How's your Digital Adoption going?
A $4 billion program is off to a slow start. Maybe you can tell me why
Today I have news about the slow start of a major federal program to increase the online activity of Canadian businesses. I have theories about why it’s going so slowly. And I’m hoping readers can help me fill in more blanks.
The program is Boost Your Business Technology. It’s part of the $4 billion Canada Digital Adoption Program (CDAP) announced in Chrystia Freeland’s first budget as finance minister in 2021. It gives qualifying small and medium-size enterprises (SMEs) grants of up to $15,000, and interest-free loans of up to $100,000, to improve their online capability. (CDAP has another component, Grow Your Business Online, which offers smaller payments to smaller businesses and which we’ll essentially ignore today. This post will be quite enough of an acronym festival without it.)
Every government announcement about CDAP uses tremendously excited language. “Unprecedented and historic investments.” A “game-changing new effort.” A “Canadian technology corps” featuring “28,000 young Canadians” building “the Canadian-headquartered global champions of tomorrow.”
The program responds to a real need. Canadian companies chronically lag the international competition in using information and communication technology. In fact, the problem has been getting worse. That hurts the performance of an economy that’s already expected to underperform.
The feds backed their talk with serious money. Amazing money, actually: CDAP’s $4 billion is four times as much money as the Liberals put into their entire Innovation Supercluster program.
So how’s it going?
Slowly. So slowly that a couple of people with knowledge of the program gave me some numbers reflecting small businesses’ participation in Boost Your Business Technology. I checked those numbers with ISED, the federal department of industry.
The numbers suggest that in the early going, a government that’s trying to give away a lot of money is having a hard time finding takers.
When Boost Your Business Technology was announced, the department said “up to 70,000 SMEs will be supported by Boost Your Business Technology funding.” By Nov. 30, two-thirds of the way through the program’s first year, only 1,123 SMEs had received grant payments. Of those, 312 went on to the next step and had their applications for zero-interest loans approved. Those 312 loans have a combined value of $17.6 million.
The loan component is administered by the Business Development Bank of Canada (BDC). BDC’s corporate plan for the 2023 fiscal year tells us where they hoped to be by now. That corporate plan anticipates that by the end of the fiscal year on March 31, 3,840 firms will have loans approved, for a total of $208 million paid out.
You’ll note that 312 is less than 3,840, and $17.6 million is less than $208 million. Let’s put a finer point on that observation: Two-thirds of the way through the fiscal year, the loan component was only 8% of the way to its target for the year.
We’ve reached the point in the column where I normally make great fun of everybody involved. But in a huge plot twist, I’m not going to do that today. I’ve spoken to people involved with the program — people in the private sector chasing all that sweet grant money — and I’ve learned that the mere hope of getting those grants, and a piece of those loans, is driving a frenzy of activity among digital-services firms.

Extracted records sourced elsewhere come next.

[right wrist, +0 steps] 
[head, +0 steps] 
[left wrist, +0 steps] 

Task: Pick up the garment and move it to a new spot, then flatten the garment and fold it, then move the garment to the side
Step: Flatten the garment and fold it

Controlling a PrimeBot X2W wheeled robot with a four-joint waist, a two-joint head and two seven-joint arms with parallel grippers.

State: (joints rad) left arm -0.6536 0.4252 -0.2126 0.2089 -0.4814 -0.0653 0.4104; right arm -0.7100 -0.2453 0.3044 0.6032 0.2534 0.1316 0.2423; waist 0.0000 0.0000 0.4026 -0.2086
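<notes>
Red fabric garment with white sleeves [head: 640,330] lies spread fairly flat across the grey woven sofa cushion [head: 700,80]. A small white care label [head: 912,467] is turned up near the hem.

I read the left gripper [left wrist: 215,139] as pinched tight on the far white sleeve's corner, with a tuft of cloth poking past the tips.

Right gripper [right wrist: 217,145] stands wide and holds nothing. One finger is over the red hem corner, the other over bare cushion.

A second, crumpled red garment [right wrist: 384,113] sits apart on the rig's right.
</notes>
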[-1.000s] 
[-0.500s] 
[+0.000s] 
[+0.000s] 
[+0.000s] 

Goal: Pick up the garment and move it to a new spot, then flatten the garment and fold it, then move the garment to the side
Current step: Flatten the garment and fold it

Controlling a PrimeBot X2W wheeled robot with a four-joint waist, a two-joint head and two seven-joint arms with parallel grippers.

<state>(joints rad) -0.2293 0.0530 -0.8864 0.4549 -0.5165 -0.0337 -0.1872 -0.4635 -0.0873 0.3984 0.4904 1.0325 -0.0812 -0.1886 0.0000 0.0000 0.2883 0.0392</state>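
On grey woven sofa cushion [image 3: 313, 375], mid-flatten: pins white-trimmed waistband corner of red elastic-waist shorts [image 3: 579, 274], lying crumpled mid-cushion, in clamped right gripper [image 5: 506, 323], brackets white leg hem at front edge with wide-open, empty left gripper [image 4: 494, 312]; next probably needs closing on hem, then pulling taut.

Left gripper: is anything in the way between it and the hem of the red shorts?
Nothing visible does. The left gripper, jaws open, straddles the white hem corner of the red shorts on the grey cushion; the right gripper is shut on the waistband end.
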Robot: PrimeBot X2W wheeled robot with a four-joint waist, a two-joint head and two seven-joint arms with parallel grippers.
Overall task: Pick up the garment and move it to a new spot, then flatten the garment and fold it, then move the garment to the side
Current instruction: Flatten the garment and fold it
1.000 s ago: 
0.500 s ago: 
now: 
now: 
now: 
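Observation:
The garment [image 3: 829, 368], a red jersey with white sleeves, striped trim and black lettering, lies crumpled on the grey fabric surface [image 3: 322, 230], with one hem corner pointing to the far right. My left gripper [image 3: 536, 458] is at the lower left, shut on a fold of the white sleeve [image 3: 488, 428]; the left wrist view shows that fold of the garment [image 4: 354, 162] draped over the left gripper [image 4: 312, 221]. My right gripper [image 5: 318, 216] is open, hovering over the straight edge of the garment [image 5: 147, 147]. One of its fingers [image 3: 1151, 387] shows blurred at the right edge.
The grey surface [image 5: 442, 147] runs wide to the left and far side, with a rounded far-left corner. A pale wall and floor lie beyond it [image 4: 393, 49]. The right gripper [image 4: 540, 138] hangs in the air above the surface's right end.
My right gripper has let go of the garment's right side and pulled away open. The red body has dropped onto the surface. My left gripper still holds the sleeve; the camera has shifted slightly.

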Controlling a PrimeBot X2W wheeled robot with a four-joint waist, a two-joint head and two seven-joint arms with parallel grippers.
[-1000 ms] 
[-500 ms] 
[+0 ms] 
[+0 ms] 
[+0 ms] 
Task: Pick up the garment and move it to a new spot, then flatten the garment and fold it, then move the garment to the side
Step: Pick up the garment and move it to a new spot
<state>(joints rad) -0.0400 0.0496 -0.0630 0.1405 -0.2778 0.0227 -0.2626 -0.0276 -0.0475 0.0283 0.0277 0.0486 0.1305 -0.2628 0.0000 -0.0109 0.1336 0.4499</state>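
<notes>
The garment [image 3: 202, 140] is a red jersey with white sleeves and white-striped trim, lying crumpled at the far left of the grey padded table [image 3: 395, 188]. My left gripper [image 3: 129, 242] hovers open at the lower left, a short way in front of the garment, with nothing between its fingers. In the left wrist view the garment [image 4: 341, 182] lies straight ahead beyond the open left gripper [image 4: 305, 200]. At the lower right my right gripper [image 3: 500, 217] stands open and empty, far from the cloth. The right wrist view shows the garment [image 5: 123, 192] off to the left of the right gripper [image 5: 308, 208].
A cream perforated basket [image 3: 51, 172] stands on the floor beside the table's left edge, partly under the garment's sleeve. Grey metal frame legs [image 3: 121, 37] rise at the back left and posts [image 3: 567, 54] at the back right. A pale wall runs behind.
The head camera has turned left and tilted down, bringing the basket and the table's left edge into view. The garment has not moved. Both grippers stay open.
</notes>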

Why am I writing about this? And why am I making you do at least some of the work I had to do to even begin to understand the damned thing?
A few reasons. First, because as I’ve said, Canada’s productivity problems are often private-sector problems. Governments, plural, going back many years, have had limited success inciting business to use new technologies. That failure is costly for the whole economy.
Second, because this government is trying harder than many of its predecessors to fix the problem. Or at least, it’s spending more money: CDAP resembles a pilot program a decade ago under the Harper Conservatives, except the Trudeau/Freeland version is designed to spend 50 times as much money.
Third, because as you might predict — as, in fact, I sort of did — it’s all coming out a bit scrunched and sideways. Takeup is very low. The program seems unlikely to have the effect it was meant to have. But just when I’m tempted to play hanging judge — shut it down! Throw the bums out! — I notice the feeding frenzy it’s sparked in the IT sector and I think, maybe the thing isn’t useless. Maybe its unintended consequences are at least interesting. And maybe it can be tweaked to get better results.
And that brings me to the main reason I can’t stop thinking about CDAP: because today’s Ottawa is designed to ensure programs like this never get fixed. We have a government that thinks announcements are results. A thin-skinned government that can’t admit it sometimes gets things wrong, so it’s often the biggest obstacle to setting them right. Across the aisle, an opposition with about two answers to every question — durr, gatekeepers, triple-triple-triple. So the process of give-and-take that might improve the way we’re governed has gone away and left no forwarding address.
But maybe citizens can play a role? Maybe if you and I assume good faith, share what we know, and put some energy into ensuring that government doesn’t become a never-ending remake of Groundhog Day — maybe we can elevate the quality of the discussion? I figure it’s worth a try.